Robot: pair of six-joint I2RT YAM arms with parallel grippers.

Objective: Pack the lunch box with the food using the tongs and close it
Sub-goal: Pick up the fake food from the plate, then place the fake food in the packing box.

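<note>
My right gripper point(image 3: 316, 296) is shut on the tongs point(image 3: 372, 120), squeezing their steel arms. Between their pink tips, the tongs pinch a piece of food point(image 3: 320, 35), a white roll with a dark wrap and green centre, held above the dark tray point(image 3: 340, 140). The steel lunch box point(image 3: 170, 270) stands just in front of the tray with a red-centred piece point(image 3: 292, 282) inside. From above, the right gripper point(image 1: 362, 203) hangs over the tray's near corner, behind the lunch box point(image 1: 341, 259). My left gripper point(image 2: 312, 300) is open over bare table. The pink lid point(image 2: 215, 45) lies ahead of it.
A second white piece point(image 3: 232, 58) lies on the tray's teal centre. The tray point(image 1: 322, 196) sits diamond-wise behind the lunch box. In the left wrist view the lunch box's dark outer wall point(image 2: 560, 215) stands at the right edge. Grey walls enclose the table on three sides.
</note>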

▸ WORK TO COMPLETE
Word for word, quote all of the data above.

▸ THE ANSWER
Robot: pair of six-joint I2RT YAM arms with parallel grippers.

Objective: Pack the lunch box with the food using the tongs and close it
Sub-goal: Pick up the fake food from the plate, then place the fake food in the packing box.

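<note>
My right gripper point(image 3: 316, 296) is shut on the tongs point(image 3: 372, 120), squeezing their steel arms. Between their pink tips, the tongs pinch a piece of food point(image 3: 320, 35), a white roll with a dark wrap and green centre, held above the dark tray point(image 3: 340, 140). The steel lunch box point(image 3: 170, 270) stands just in front of the tray with a red-centred piece point(image 3: 292, 282) inside. From above, the right gripper point(image 1: 362, 203) hangs over the tray's near corner, behind the lunch box point(image 1: 341, 259). My left gripper point(image 2: 312, 300) is open over bare table. The pink lid point(image 2: 215, 45) lies ahead of it.
A second white piece point(image 3: 232, 58) lies on the tray's teal centre. The tray point(image 1: 322, 196) sits diamond-wise behind the lunch box. In the left wrist view the lunch box's dark outer wall point(image 2: 560, 215) stands at the right edge. Grey walls enclose the table on three sides.
</note>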

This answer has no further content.